Sailors though took this idea a step further, using Trolling Motors to generate electricity for their boats. When under sail with a good wind and doing say 10 knots, you drop the trolling motor in the water behind the boat,and the prop starts turning because of the water passing through it. This adds drag to the boat and slows it down a tad, but not by much in a good wind. A trolling motor is much bigger than an electric drill motor, so it generates a good deal more juice. Now you are starting to talk about enough electricity to power stuff like refrigerators.
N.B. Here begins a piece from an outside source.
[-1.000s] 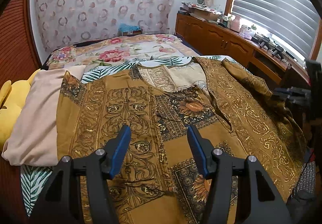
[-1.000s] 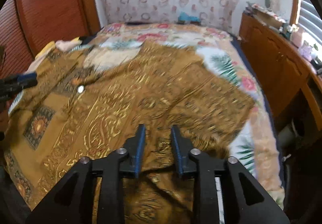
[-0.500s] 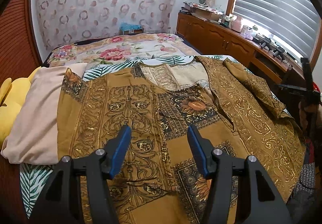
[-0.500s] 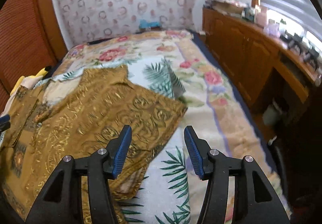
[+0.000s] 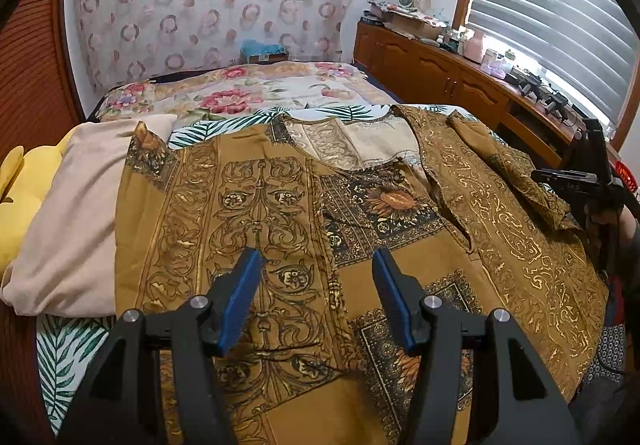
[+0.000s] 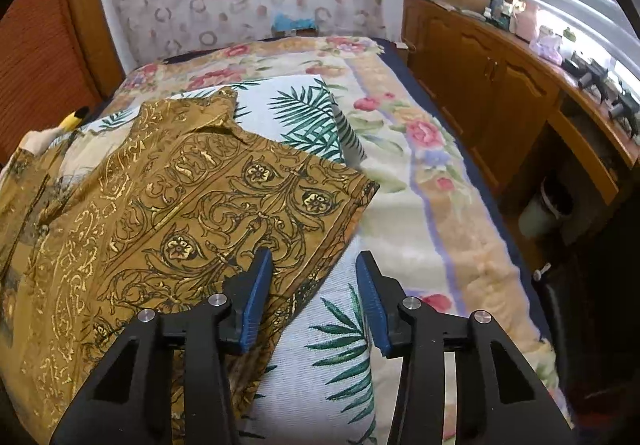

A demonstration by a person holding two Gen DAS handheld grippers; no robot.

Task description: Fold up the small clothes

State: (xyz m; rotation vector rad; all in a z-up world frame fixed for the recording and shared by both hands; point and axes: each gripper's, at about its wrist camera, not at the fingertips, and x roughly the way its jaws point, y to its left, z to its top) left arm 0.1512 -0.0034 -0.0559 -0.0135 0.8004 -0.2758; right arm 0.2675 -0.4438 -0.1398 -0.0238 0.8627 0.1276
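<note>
A brown shirt with a gold ornament print [image 5: 280, 213] lies spread flat on the bed, collar toward the far wall. My left gripper [image 5: 316, 257] hovers open over its lower middle, with nothing between its blue pads. In the right wrist view the shirt's [image 6: 180, 205] right part is folded inward, and its side edge runs diagonally under my right gripper [image 6: 312, 261]. Those jaws are closing, with the fabric edge lying below the gap, and the pads do not press on it. The right gripper's black body [image 5: 592, 181] shows at the right edge of the left wrist view.
The shirt rests on a palm-leaf sheet [image 6: 320, 365] over a floral bedspread [image 6: 420, 149]. A beige pillow [image 5: 72, 213] and a yellow cushion [image 5: 20, 197] lie to the left. A wooden cabinet [image 6: 480, 85] with clutter runs along the right under a blind-covered window.
The right gripper swung from over the middle of the shirt to its right edge; its jaws widened, then narrowed a little. The left gripper and the shirt's body have not moved.
</note>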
Now, apply this same principle to a dammed up stream. Instead of the motor prop moving through the water pushed by the sail, the water passes by motor prop on it's way downstream. So if you can get the water moving fast enough with enough pressure, it's going to turn the prop and will keep generating electricity as long as the stream is running good. The more pressure that you get, the bigger the prop you can use and the bigger the motor. But you start small and work your way up on this.
So, how do you design this with your small dam? To start with a little one, you'll need a 12V electric drill, a small prop for a model boat, and a small kid size dam you can build in an hour or two of recreation time. You'll need some metal rod and small gearing to go with this, to transfer the mechanical energy up out of the water to the drill motor, which has to be kept out of the water, obviously.
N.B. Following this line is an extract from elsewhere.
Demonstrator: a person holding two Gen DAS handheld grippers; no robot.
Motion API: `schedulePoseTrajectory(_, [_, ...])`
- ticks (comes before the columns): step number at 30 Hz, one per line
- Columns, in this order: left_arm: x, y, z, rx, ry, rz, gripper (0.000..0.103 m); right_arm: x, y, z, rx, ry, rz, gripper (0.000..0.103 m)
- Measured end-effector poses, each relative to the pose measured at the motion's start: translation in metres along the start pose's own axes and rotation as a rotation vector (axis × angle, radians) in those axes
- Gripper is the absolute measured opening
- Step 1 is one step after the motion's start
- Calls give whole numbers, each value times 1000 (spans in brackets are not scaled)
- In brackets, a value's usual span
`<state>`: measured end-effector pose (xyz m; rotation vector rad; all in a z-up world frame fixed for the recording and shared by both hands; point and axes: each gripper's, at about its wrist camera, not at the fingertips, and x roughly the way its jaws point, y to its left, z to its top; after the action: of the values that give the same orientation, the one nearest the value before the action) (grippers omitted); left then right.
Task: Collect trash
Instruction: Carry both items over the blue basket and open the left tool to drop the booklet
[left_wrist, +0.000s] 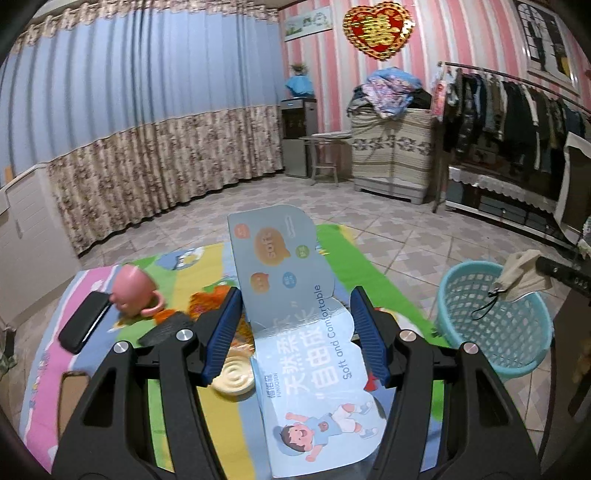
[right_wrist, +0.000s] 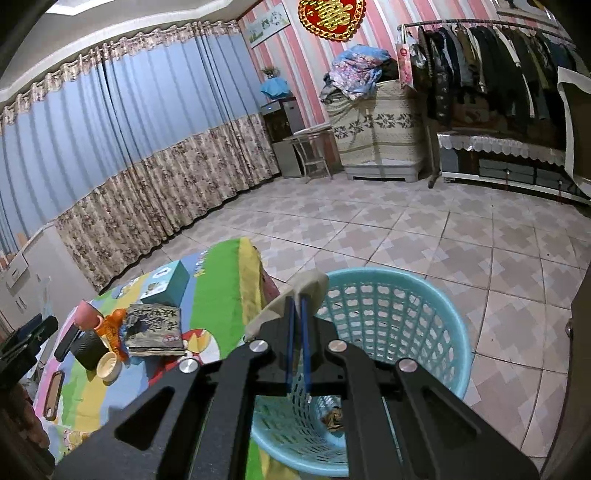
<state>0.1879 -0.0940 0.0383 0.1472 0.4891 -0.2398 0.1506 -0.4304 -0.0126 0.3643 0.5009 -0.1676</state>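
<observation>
My left gripper (left_wrist: 295, 295) holds a blue-grey cardboard package (left_wrist: 291, 280) printed "Soft and Comfortable" across its width between the blue pads. The package is lifted above the colourful table mat (left_wrist: 373, 273) and points forward. To its right stands a turquoise plastic basket (left_wrist: 517, 343) on the floor. My right gripper (right_wrist: 298, 301) is shut on a beige face mask (right_wrist: 312, 284) and hangs over the basket's rim (right_wrist: 388, 273). In the left wrist view the mask (left_wrist: 521, 277) dangles a black strap above the basket. Some brown scrap (right_wrist: 334, 417) lies at the basket's bottom.
On the mat lie a pink cup (left_wrist: 129, 291), a black phone (left_wrist: 83, 325), an orange wrapper (right_wrist: 114, 325), a cream round lid (left_wrist: 234, 378), a black cup (right_wrist: 86, 349), a worn magazine (right_wrist: 155, 328) and a teal box (right_wrist: 166, 282). Tiled floor stretches beyond; a clothes rack (left_wrist: 517, 107) lines the right wall.
</observation>
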Motion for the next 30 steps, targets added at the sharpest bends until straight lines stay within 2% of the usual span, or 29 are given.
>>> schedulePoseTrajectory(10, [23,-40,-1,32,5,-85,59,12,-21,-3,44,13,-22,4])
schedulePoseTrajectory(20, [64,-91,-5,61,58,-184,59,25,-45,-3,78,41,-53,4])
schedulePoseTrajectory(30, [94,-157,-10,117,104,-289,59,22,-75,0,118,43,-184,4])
The next level up is to build a bigger dam, with slots to drop in your trolling motors. Now you have no little gears to buy, the trolling motor is already constructed with them, plus it already has a prop on it. So now all you need is a way to drop your trolling motors into the dam structure so the props are down under the flowing water while the motors are on top of the dam.
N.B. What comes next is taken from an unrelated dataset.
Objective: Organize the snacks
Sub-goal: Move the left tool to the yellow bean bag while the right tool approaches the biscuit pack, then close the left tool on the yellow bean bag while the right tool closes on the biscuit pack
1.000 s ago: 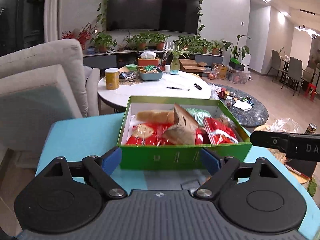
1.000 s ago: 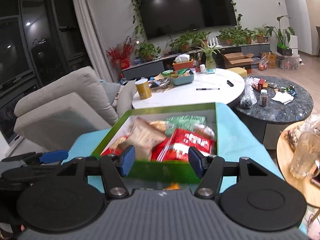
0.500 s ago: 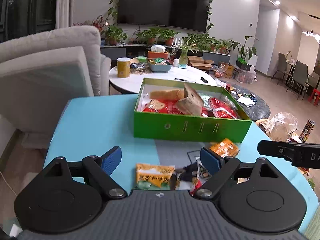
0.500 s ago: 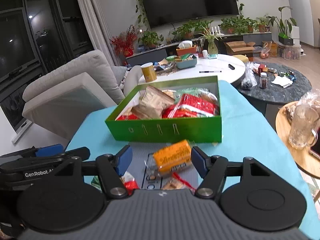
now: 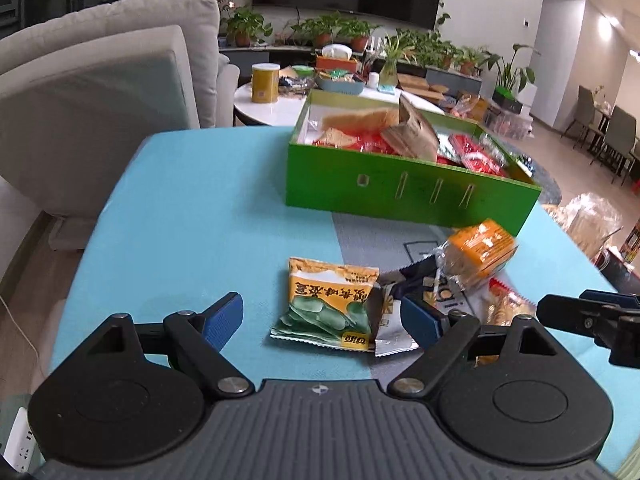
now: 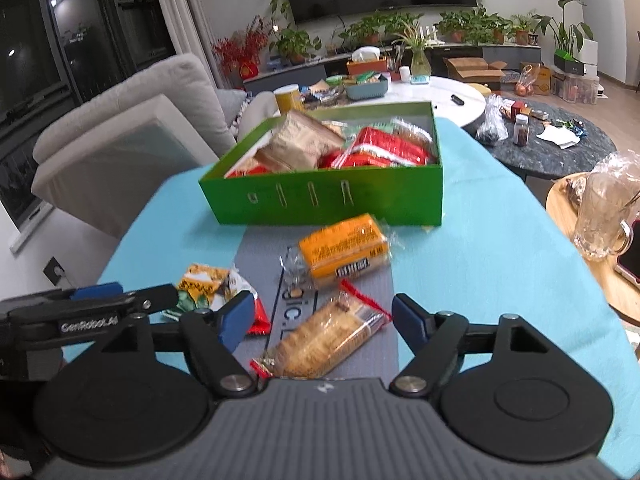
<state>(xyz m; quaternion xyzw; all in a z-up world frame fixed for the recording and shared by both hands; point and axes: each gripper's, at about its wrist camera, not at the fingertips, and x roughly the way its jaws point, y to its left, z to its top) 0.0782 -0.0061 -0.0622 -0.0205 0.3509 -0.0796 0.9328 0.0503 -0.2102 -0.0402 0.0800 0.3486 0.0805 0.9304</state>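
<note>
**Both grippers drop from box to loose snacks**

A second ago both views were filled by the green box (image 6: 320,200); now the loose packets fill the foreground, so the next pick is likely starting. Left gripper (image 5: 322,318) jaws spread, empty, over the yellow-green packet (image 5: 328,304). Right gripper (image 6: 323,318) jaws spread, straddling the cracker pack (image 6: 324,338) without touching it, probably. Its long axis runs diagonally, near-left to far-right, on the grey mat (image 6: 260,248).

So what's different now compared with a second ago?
Both tongs have tipped down and pulled back from the green box toward the loose packets: left tongs over the yellow-green packet, right tongs over the cracker packet. Nothing grabbed; box and snacks stayed put.
</note>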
Here is a basic schematic on how to do this:
 |
Dam Turbines |
Now, in terms of total Dam/Berm structure, actually only a small part of it needs to be the concrete section that houses the trolling motors. To either side of it you just berm up with a front end loader and dump truck. Sand, gravel, dirt, clay, the usual suspects there. A 12' section of reinforced concrete wall between berms on either side and well anchored should be long enough to drop 4 trolling motors onto. Ideally, drive Rebar into the bedrock and into the berms before pouring the concrete. Rent a Jackhammer if the creek bed is real rocky for this. The berms will not be an issue, you lay the rebar in there you dump the dirt onto it. You will of course have corrosion issues if this is steel rebar and not basalt rebar, but it still should last quite long. Coating it with Polyurethane will help to keep corrosion low for quite some time if using steel rebar. Gate the concrete tubing allowing water to flow past the propellers for control.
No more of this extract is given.